I’ve been told that Vai Kogan and Sajaelar Molaes are just amplified versions of me.  Leward Peltron is perpetually exhausted, and I wrote that into his character when I had really bad insomnia.  Edam Lavinski only drinks his coffee black.  I wrote that in because I only drink my coffee black.  So there’s little bits and pieces of my own personality traits, likes and dislikes peppered throughout the book. 

Do you have any writing exercises or habits?

If I’m sitting down to write for an extended period of time, I’ll need a large hot cup of black coffee.  It helps me focus.  If I’m working on constructing dialogue, you’ll find me pacing around my living room talking to myself like a madman.  I also write out cliff notes for chapters in advance just so that I don’t lose focus in my writing.  I also need to see how the story ends before I can work on the beginning.  The story for Philanthropy spans another seven or so books, so that’s quite a bit of information and story development to consider when writing.  Every moment or bit of dialogue is leading to future moments or dialogue, there’s a lot of foreshadowing for future events, and certain elements from the first book are already setting up for things that don’t happen until book 4 and 5.   

What can we hope to see from you in the future?

I have a few projects I’m working on.  The follow up to Fusion World, called In The Shadow of the Demon is in production.  I’m already getting Philanthropy III and IV ready.  Gray Skies & Glass Lands and Leather Wings & The Seven Kings.  There’s about four more in the Philanthropy series, not including short stories and spin-offs that I have notes for. 

I have a fantasy trilogy I’m writing.  The first one is called The Hunter, The Killer, The Coward, And The Doofus, and the special thing about this story is that the characters are all based on the personalities of my pets, and other people’s pets that I know.

I had a Stephen King moment and dreamt up a story called Antherah, about a woman named Antherah.  I have a space adventure in the works called Omega the Corruptor, where we’ll meet an alien species called Badickerdacks.  And I’m also writing Harvey The Wyvern, the story about Harvey, the first wyvern to be employed by the United States Postal Service. 

Do you have any advice for aspiring authors?

Take risks.  Nothing you do will ever get done if you don’t just go for it.  I second guess myself all the time when it comes to what I write, and you’re going to do that as an artist.  You’ll fixate on all your faults and your limitations.  I know I do, and I ended up sitting on Fusion World for seven years.  I finished the book, didn’t let anybody read it, and moved on to the next one.  Then I would go back and edit it, and I edited it about once a year, without actually doing anything with it.  And as soon as I worked to get it published and took that risk, it was picked up by Chandra Press.  And yeah, your writing probably isn’t going to be perfect, and that’s what editors are for, but you’re better than you think you are.

If you like what you wrote and put your heart and soul into it, your readers will see it.   

About the Author – Joseph Tamone

Joseph Lewis TamoneJoseph Lewis Tamone lives in Wilmington, Delaware.
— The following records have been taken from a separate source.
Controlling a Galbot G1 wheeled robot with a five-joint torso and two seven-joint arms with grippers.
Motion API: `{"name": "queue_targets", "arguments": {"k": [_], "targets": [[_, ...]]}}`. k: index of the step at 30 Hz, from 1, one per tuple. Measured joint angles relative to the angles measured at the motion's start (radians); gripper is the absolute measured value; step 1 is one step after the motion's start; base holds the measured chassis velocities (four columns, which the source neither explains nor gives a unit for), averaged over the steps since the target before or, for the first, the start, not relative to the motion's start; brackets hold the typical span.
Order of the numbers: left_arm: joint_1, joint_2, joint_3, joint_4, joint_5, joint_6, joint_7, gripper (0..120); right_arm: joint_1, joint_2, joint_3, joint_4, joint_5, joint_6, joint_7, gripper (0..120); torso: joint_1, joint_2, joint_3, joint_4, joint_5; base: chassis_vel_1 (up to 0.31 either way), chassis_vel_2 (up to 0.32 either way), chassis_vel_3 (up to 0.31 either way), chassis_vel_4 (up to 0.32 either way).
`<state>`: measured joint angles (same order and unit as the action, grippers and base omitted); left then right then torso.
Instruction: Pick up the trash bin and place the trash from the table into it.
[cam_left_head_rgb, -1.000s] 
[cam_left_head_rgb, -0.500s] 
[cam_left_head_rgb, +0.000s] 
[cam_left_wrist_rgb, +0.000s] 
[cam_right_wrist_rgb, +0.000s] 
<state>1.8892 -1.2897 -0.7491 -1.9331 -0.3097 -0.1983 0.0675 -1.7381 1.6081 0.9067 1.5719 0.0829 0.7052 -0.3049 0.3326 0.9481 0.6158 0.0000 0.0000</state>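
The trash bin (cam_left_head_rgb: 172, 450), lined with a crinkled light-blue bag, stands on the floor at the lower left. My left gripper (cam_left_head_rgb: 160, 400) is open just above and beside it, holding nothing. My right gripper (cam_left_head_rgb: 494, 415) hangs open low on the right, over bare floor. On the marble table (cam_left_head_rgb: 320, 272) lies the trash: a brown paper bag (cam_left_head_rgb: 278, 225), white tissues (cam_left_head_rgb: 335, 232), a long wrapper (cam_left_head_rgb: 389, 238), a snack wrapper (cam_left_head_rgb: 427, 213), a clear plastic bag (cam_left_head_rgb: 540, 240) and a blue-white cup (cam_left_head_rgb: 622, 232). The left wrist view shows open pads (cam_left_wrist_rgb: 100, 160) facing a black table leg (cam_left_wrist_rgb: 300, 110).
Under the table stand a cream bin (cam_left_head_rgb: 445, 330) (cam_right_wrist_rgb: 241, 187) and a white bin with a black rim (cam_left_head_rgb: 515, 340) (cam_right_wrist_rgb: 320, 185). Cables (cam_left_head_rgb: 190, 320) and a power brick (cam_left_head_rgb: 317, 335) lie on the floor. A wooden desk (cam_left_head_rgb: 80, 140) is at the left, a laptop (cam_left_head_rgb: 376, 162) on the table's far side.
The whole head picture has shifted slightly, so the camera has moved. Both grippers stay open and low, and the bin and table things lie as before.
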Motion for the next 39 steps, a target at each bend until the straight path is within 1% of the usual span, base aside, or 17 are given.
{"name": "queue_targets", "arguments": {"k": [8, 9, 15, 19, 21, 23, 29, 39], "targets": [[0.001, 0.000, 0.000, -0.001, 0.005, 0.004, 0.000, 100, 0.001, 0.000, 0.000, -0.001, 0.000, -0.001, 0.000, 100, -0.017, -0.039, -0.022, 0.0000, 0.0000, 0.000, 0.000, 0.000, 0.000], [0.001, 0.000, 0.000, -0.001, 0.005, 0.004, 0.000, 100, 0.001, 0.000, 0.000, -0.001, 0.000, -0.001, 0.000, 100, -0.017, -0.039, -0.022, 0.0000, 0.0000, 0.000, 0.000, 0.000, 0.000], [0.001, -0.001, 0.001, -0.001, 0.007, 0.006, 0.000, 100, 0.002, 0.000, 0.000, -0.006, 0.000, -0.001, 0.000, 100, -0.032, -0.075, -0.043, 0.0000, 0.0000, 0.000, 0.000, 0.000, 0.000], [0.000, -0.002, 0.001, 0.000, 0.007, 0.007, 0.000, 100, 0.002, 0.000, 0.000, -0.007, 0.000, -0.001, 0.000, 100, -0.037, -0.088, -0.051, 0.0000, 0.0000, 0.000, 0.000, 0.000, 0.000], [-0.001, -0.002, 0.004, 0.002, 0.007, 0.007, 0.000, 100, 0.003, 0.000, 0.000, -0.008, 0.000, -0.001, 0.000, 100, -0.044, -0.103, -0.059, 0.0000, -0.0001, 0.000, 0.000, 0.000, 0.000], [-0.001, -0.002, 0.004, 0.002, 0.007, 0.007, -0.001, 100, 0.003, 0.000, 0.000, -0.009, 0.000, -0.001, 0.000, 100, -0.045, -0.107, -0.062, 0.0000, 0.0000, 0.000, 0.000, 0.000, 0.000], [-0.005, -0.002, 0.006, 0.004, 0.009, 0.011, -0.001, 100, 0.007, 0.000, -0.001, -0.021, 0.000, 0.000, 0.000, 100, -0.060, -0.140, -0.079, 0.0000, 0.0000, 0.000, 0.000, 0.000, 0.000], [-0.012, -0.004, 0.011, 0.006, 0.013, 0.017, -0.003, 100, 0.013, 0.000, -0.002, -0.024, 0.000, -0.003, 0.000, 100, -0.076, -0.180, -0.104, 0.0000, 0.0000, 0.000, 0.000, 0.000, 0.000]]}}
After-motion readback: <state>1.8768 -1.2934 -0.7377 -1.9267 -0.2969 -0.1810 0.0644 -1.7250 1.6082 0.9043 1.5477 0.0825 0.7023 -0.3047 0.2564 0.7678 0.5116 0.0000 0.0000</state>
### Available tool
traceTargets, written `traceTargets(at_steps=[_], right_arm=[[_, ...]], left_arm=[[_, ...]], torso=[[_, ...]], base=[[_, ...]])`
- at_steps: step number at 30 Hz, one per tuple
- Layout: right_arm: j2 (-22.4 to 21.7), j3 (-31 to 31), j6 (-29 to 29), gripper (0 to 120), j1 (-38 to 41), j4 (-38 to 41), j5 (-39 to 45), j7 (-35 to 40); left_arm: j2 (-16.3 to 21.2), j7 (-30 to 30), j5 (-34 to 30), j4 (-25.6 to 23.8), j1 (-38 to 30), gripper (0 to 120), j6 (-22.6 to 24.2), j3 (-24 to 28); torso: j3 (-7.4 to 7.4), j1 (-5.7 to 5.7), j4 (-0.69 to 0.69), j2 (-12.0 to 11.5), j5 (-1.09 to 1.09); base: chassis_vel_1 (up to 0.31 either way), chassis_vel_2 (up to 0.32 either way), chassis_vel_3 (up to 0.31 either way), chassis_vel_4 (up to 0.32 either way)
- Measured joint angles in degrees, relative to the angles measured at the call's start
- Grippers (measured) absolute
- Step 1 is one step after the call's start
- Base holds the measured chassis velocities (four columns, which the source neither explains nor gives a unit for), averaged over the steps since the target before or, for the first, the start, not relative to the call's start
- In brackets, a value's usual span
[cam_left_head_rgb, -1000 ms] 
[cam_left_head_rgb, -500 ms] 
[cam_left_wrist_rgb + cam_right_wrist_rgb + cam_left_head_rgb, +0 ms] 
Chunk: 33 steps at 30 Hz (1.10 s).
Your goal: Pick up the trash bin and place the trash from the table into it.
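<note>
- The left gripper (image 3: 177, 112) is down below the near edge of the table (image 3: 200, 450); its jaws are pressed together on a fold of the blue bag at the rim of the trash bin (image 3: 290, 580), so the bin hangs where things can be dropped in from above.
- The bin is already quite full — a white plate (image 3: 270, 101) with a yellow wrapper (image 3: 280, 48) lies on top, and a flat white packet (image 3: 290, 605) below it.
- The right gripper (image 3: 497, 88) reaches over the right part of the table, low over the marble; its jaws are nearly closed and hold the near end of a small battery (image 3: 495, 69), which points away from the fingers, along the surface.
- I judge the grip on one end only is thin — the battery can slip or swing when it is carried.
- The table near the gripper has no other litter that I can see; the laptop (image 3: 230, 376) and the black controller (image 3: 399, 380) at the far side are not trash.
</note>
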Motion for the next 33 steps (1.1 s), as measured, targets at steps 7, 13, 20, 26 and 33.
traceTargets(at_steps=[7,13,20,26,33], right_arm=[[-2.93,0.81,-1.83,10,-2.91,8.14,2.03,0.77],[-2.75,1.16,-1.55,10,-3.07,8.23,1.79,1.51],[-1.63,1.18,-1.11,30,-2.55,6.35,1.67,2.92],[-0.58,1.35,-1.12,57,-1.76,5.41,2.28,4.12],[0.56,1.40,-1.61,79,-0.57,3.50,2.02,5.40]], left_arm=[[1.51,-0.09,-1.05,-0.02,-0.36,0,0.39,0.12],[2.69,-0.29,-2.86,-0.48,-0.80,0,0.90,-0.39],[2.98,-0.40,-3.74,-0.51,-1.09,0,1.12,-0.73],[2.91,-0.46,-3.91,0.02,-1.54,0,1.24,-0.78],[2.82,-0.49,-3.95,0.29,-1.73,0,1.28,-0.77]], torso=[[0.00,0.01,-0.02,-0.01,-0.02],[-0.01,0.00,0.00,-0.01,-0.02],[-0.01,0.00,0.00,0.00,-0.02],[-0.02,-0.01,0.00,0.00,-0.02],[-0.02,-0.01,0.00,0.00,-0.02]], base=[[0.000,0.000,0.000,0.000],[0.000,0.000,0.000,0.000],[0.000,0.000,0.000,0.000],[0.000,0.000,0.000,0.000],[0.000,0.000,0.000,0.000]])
Despite getting a degree in Environmental Engineering, Joseph has always found an escape in his quirky imagination that lent its way to his passion for writing. Joseph is an avid animal lover and history buff. When he is not writing, he enjoys escaping into the world of video games, nature, and most importantly, reading and researching. He lives in Delaware with his lovely wife, Erica, and their house full of animals.